On the back of the unallocated $20 billion Covid19 fund set aside in this year’s Budget Labour has been able to make a number of spending commitments, although many of them look like promises it was keen to fulfil anyway, rather than specific initiatives to help New Zealand recover from the pandemic. The Prime Minister has managed to make a spending announcement virtually everywhere she has gone so far during the campaign. A school upgrade here, a new community theatre there, or an upgrade to local health services – all no doubt worthy projects in their own right – but projects all the same that a government would normally struggle to fund all in go. Covid19 is the excuse, certainly not the reason. 

But using the Covid19 response funding in this way hardly helps create a sense that the Labour Party has a detailed plan to grapple with the changes the virus forced upon our society now and in the years ahead. Rather, Labour’s plan amounts more to a being a “piggy bank” (albeit a very generous one) than a decisive strategy. Nowhere, has any Labour spokesperson provided any indication of how and when all the money borrowed so far will be repaid. 

Normally, it could be expected that the Opposition would challenge the government head-on about this and raise all the usual questions about how all this largesse can be afforded, let alone the quality of some of the expenditure being proposed. But this election, the National Party has been understandably too focused on trying to recover its own “mojo” after  a disastrous few months, including now having to explain away the blunders in its economic and fiscal policy costings, to make any serious impact on what the government has been doing. While it has talked repeatedly of having a “plan” to deal with the post Covid19 neither National’s leader nor any of its senior spokespeople have provided any substantive detail of what that plan actually entails. 

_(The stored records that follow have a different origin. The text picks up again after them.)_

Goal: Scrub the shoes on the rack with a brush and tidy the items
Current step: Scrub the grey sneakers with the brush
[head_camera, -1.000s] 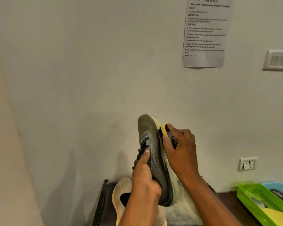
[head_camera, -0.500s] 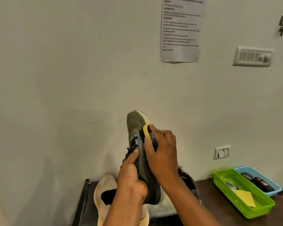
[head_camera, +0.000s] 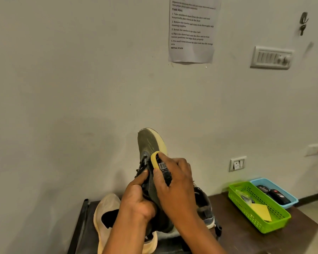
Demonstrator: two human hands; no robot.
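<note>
Scrubbing is in hand: the left hand (head_camera: 138, 200) grips the grey shoe (head_camera: 151, 143) toe-up, the right hand (head_camera: 174, 182) clamps the brush (head_camera: 159, 163) on its side; next, probably stroke toward the toe.

Your left hand (head_camera: 138, 202) holds the grey-green laced sneaker (head_camera: 148, 143) toe-up, centre; your right hand (head_camera: 174, 182) presses the yellow-backed brush (head_camera: 157, 160) against its right side. Below you, a cream slip-on shoe (head_camera: 104, 209) lies left on the dark metal rack (head_camera: 84, 213). Far right, the green perforated plastic basket (head_camera: 246, 204) sits nearer than the blue plastic tray (head_camera: 290, 197) touching it.

Olive-grey shoe (head_camera: 147, 142), yellow-edged brush (head_camera: 155, 160), green basket (head_camera: 246, 204), blue tray (head_camera: 283, 187).
</note>
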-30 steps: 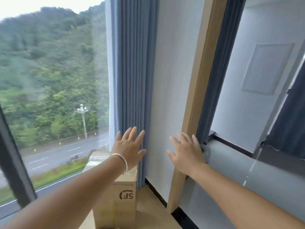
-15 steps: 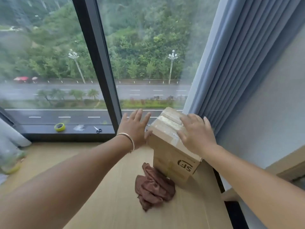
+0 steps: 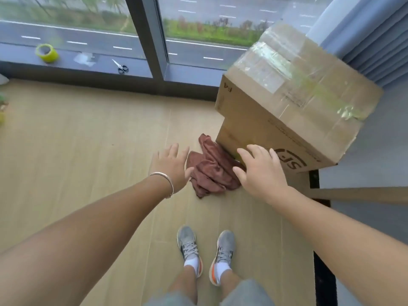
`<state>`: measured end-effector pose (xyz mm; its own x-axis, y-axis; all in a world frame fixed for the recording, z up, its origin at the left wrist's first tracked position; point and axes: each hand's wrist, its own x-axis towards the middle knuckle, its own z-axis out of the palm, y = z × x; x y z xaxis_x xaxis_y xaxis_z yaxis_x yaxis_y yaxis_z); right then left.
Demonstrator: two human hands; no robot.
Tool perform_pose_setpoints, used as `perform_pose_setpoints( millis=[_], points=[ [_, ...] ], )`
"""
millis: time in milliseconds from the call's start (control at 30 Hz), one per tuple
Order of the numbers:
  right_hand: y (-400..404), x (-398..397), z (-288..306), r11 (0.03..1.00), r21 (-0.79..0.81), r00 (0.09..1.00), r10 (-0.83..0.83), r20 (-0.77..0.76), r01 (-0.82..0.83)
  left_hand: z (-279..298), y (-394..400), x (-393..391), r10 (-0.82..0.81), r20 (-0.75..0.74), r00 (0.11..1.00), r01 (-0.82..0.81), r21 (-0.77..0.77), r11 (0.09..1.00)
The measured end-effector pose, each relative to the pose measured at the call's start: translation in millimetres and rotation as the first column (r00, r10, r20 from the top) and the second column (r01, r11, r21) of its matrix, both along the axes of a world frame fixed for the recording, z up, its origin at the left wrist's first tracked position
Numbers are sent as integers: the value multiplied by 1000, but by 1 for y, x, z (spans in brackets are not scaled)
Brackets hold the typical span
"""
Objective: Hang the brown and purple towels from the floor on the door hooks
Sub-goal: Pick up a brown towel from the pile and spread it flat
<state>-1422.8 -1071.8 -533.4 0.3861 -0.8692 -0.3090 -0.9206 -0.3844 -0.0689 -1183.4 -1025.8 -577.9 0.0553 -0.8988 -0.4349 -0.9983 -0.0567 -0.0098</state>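
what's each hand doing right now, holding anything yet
Left hand: open, holding nothing, beside the brown towel.
Right hand: open, holding nothing, over the towel's edge.

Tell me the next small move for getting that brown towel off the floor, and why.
Probably lower the left hand onto the brown towel and pinch it. Both hands are open and hold nothing, the towel lies crumpled on the floor against the cardboard box, and the left fingers are nearest it.

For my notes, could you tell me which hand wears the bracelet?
The left hand: a thin bracelet circles its wrist, while the right hand has none.
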Motion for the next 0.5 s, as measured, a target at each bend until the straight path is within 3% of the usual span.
perform_pose_setpoints(
  millis=[267, 500],
  points=[
    [-16, 11, -251, 977, 186, 993, 112, -22, -106, -248, 14, 7, 232, -54, 971, -218, 194, 956],
    [-53, 8, -462, 967, 215, 987, 152, -46, -139, -445, -22, -17, 328, -160, 931, -292, 212, 933]
  ],
)
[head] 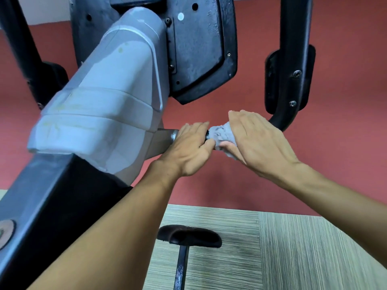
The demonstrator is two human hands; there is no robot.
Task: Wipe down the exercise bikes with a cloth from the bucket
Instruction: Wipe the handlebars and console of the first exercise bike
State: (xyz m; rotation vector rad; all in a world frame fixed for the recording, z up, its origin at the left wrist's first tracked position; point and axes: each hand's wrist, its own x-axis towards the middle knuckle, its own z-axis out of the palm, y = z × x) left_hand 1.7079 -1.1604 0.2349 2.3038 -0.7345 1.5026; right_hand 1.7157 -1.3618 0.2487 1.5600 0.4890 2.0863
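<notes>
A person's left hand [189,147] grips the bike's handlebar [167,136] while the right hand [254,141] wraps the cloth [219,133] around its end; next, seemingly, a twist-and-slide along the bar.

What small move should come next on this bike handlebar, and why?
Probably slide the grey cloth outward along the handlebar toward the black bend. The right hand has it bunched round the bar right beside the left hand, which grips the bar and leaves no room inward.
</notes>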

Traditionally, ACT and the Greens have been the parties most likely to produce big policy ideas at election time. This year has been no different, although, with the exception of the Greens’ wealth tax proposal which has little to do with Covid19, much of both parties’ approach has been a regurgitation of previously stated long-held ideas, which will have come as no great surprise. Again, neither seems to have placed any special focus on what New Zealand will and should look like post Covid19, seemingly confident that their standard policy prescriptions are fit for all circumstances. 

New Zealand First is on a different plane altogether. Their parlous situation does not give them the luxury of bold new policy initiatives. Rather, they seem to be fighting an uphill battle just to regain enough of their voters from the last election to have even a chance of getting near the threshold for representation in the next Parliament. In this regard, the release of the Serious Fraud Office’s report on its investigation of the New Zealand First Foundation may well prove to be the final, fatal blow to the party’s prospects and future. 

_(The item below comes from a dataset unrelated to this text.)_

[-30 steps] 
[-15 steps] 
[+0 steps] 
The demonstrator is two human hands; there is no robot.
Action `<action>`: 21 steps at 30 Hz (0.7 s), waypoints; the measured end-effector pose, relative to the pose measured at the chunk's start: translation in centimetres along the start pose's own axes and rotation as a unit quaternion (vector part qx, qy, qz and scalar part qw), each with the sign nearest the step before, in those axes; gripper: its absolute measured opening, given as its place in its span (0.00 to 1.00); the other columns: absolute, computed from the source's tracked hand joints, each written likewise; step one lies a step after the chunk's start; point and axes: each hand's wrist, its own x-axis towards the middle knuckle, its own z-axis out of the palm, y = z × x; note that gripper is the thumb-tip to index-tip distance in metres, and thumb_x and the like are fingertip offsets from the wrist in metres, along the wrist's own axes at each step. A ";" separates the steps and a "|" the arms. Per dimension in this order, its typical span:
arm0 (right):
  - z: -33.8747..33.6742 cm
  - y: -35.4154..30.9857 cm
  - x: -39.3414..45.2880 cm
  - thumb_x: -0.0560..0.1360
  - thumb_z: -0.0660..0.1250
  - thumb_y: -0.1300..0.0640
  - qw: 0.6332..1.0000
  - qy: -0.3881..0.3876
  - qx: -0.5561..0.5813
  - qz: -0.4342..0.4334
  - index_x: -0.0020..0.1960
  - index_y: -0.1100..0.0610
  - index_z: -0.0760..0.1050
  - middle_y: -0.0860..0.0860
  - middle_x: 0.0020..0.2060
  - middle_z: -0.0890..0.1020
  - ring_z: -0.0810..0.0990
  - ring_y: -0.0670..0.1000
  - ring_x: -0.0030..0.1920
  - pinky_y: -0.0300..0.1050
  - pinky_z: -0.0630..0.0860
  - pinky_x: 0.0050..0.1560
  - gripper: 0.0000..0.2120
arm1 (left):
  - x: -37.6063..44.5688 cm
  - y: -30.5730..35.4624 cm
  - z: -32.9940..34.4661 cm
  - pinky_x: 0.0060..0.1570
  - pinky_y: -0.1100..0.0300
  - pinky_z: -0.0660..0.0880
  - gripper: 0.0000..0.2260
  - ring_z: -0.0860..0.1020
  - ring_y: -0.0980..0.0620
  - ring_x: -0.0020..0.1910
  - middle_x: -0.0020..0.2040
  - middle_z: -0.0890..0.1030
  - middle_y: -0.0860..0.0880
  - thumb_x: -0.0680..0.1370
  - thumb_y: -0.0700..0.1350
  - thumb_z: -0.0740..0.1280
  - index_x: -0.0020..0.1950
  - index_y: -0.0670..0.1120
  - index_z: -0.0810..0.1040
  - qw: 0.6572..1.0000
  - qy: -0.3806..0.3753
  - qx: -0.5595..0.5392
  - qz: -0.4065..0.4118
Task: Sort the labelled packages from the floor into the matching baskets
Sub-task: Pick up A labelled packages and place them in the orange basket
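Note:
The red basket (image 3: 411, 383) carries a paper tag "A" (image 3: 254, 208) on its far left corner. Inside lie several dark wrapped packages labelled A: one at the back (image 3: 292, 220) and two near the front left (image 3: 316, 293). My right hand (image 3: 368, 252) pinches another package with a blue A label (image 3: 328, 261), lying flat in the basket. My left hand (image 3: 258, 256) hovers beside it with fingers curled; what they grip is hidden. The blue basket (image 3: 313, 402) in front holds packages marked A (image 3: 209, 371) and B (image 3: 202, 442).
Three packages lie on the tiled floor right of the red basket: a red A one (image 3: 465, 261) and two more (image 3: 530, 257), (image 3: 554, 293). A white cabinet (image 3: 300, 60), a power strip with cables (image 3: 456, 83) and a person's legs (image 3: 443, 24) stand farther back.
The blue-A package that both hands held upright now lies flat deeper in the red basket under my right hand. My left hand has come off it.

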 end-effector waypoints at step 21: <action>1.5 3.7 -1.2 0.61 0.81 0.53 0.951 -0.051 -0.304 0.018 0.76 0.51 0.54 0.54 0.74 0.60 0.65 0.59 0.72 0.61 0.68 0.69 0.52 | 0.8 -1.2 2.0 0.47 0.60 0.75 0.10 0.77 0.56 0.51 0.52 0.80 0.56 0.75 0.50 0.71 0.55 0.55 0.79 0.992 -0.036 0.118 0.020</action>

Meanwhile, after all the weeks of campaigning so far, we still have no clear sense of any of the parties’ sense of priority and details for the post covid19 recovery. There is clearly no Plan B – relying on short-term quarantines and hopi9ng for the eventual arrival of a vaccine are currently that both Labour and National can offer. Beyond that there is talk of more borrowing, more short-term support programmes and subsidies, but no  specific details from any party of what New Zealand will look like in two or three years’ time, and what social and economic changes we will be confronting as a consequence. 

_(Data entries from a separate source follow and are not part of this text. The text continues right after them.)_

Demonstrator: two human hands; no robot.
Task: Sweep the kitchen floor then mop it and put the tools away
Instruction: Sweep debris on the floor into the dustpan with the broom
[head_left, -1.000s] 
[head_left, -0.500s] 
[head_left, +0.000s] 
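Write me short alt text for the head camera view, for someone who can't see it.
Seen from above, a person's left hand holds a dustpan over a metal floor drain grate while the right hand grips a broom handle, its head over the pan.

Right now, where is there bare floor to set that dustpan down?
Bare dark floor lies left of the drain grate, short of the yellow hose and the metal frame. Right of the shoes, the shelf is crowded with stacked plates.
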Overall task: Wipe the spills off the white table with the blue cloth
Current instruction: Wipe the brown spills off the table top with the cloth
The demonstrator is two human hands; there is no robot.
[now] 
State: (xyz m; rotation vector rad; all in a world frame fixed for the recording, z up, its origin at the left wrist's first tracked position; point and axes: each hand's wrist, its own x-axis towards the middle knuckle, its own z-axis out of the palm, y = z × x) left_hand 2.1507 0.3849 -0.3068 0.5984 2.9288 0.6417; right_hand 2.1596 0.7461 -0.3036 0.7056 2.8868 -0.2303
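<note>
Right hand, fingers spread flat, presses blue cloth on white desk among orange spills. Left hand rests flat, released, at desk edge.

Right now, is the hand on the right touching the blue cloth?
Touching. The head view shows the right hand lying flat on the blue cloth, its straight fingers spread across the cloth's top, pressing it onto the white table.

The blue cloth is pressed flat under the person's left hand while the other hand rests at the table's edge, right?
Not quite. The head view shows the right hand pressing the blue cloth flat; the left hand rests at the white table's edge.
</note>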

This weekend, advance voting begins. So far, none of the parties has provided me with any compelling reason to rush out and vote for any of them or their candidates. Like many New Zealanders, I want to know where our political leaders think our country is headed over the next few years and what steps they see need to be taken to achieve those ambitions. However, with the election just two weeks away from this weekend, it is hard to see any of them providing that thinking, or the consequent obvious lack of election enthusiasm that has been so widely reported being overcome.